PROBLEM STATEMENT — The answer must consist of each line below that contains the string "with".

** Opening SUPPLIED DATA block **

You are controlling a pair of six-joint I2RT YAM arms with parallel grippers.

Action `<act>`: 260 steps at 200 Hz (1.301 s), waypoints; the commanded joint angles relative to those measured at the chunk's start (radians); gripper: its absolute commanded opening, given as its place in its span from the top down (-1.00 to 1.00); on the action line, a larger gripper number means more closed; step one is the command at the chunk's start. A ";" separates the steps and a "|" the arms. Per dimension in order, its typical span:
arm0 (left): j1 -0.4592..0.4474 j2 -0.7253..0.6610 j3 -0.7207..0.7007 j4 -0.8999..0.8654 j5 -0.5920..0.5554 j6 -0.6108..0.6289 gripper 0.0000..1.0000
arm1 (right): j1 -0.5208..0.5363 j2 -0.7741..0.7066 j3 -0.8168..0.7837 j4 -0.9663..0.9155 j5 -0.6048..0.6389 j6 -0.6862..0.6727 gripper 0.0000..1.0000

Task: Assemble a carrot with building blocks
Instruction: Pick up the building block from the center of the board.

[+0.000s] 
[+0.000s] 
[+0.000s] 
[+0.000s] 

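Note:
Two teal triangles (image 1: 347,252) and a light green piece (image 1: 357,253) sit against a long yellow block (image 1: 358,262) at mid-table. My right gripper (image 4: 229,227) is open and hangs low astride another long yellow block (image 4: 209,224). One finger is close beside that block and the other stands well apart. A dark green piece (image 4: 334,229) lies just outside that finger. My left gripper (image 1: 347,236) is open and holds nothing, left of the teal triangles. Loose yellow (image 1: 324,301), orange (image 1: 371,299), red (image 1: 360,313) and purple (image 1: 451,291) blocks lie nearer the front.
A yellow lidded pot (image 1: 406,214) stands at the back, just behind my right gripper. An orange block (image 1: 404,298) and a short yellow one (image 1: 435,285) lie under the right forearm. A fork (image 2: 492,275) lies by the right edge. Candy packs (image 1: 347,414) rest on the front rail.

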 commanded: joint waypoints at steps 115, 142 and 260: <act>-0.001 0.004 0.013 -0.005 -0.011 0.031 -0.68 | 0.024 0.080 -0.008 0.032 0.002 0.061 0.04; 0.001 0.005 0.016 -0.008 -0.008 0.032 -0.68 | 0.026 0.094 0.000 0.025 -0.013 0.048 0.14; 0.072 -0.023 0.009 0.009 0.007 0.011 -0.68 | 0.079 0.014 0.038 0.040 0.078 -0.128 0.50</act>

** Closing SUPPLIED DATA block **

EXERCISE RESULT —
You are controlling a pair of six-joint I2RT YAM arms with parallel grippers.
Task: Assemble a carrot with building blocks

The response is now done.